Niche products will likely become more important as well. It is tough for large OEMs to profit in niche markets as these markets are normally better served by smaller, more-focused OEMs who do not need large volumes to thrive.
The macroeconomic headwinds continue to blow, making RV market growth difficult in the short term
- Consumer interest rates show no signs of reducing in the near term.
- Wholesale finance rates also show no signs of reducing soon.
- Lower margins on lower sales will cause continued cash flow problems throughout the distribution chain.
- Consumer sentiment indexes have been decreasing for over four months and are likely to continue decreasing, or at least stay stagnant in the days ahead, based on the consumer’s dissatisfaction with the economy.
- Two regional wars in the world will continue to need focus and resources, along with the U.S. border issues, and further disrupt the economy if they continue without resolution.
- Inflation has, and will, continue to be a growing “tax” on the American people and economy; worker’s wage demands, while necessary, will simply add to the inflationary pressure of all goods and services; supply chain problems, while certainly improved, have not yet healed and are certainly not ready for a growing economy.
- The auto industry is mired in a slump, not unlike the RV industry, with little hope of any near-term growth, as well as being caught in the EV revolution – an expensive transition.
- Housing markets continue to be plagued with rising costs, high interest rates, and a declining propensity of the consumer to purchase.
- The political environment heading into an election year has no positives attached to it. The nation continues to be politically and philosophically split, causing uneasiness in all markets.
Reviewing the RVIA shipment and published retail registration data, the distribution channel will have 80,000-plus fewer RVs in inventory at the end of 2023 than it did one year ago, so dealers have made bold moves to restructure inventories and costs – yet in many cases, they have not yet caught up with the market slowdown. It is nearly certain that in calendar 2023 shipments by OEMs of new units will not reach 300,000 units.
Retail registrations for 2024 will likely be in the 300,000 to 330,000 range, a further reduction from 2023.

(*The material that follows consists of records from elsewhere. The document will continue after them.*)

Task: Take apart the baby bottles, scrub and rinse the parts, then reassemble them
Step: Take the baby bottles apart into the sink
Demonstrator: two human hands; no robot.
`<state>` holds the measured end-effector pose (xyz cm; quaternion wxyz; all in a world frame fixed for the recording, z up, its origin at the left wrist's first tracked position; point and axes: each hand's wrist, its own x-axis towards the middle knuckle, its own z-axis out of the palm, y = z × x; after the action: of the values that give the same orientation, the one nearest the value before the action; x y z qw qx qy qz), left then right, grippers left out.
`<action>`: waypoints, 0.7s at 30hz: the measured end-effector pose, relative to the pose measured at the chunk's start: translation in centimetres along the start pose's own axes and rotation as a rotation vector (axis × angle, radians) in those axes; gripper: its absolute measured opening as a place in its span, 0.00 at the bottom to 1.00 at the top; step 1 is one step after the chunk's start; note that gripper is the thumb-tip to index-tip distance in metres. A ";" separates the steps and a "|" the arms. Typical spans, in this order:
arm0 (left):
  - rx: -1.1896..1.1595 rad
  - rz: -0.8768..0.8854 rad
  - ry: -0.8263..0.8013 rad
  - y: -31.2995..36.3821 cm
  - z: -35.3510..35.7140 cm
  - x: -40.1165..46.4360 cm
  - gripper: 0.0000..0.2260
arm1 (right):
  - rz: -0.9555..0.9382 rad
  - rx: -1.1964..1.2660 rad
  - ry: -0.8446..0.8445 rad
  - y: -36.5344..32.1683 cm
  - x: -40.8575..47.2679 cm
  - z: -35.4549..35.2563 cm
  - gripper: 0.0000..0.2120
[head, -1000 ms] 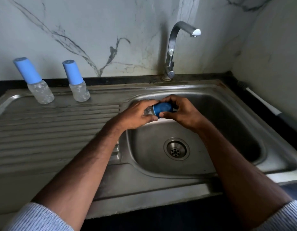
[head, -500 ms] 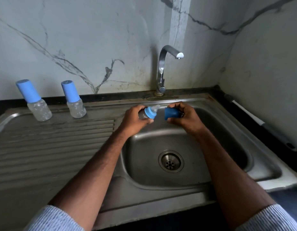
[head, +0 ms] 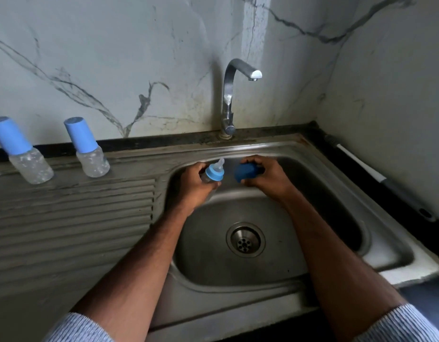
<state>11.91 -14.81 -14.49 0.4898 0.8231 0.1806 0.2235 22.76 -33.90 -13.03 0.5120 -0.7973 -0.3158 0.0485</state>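
Note:
Over the steel sink basin (head: 336,218), my left hand (head: 195,183) grips a small clear baby bottle (head: 213,172) with a light blue collar and a clear teat pointing up and to the right. My right hand (head: 265,177) holds the bottle's blue cap (head: 246,172), pulled off and a short gap to the right of the teat. Two more capped baby bottles stand on the drainboard at the left: one (head: 23,154) at the far edge, the other (head: 89,150) nearer the basin. Most of the held bottle's body is hidden by my fingers.
A chrome tap (head: 229,95) rises behind the basin, with no water running. The drain (head: 245,239) sits at the basin's centre. The ribbed drainboard (head: 72,218) spreads to the left. A long white-handled tool (head: 366,170) lies along the dark counter edge at the right wall.
The blue cap has come off the bottle: my right hand drew it to the right, baring the teat. The view tilted up, so both hands sit higher in the frame.

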 end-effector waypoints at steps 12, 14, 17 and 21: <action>0.039 0.006 -0.068 0.8 1.7 0.0 0.18 | 0.142 -0.372 -0.073 2.2 -0.3 -3.0 0.24; 0.035 0.012 -0.076 0.7 1.7 0.1 0.18 | 0.202 -0.417 -0.095 3.9 -0.6 -4.1 0.26; 0.024 0.021 -0.090 0.7 1.9 0.1 0.18 | 0.290 -0.537 -0.159 6.2 -0.9 -4.9 0.26; 0.023 0.020 -0.099 0.4 2.4 0.2 0.22 | 0.368 -0.631 -0.143 7.7 -0.7 -4.8 0.25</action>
<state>13.38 -16.67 -15.12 0.4865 0.8405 0.1502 0.1852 27.60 -40.19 -17.51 0.2005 -0.9540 -0.2014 0.0956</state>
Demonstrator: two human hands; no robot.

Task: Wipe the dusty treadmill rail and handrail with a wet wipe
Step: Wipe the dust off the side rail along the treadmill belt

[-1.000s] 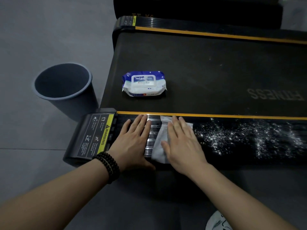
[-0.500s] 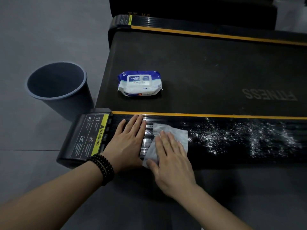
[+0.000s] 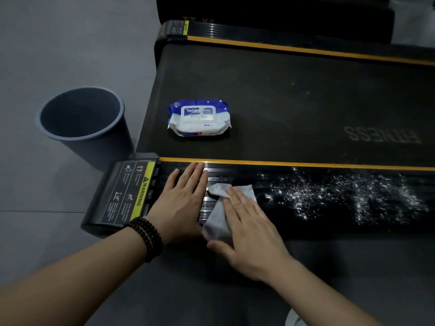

Shipments of new RVs to dealers for 2024 will be in the range of a number equal to 85% to 90% of retail registrations, so expect a continued drop in dealer inventories that is due primarily to continued expense reduction by dealers as well as a reduction in the number of dealer storefronts.
In summary, the next 12-18 months will be a continuation of the rough ride we have been on the past 24 months. It will take some creative marketing and positioning for OEMs, suppliers and dealers to gain market share and maintain needed profits and positive cash flow.
Yet, as always, opportunities to outperform the industry always exist for those who find new and better products and services.
The industry must stay united if any attempts to grow the market are to be successful, while at the same time working hard to compete with their industry partners. All-new alliances will be formed in the days ahead, which will transform products, markets, and distribution.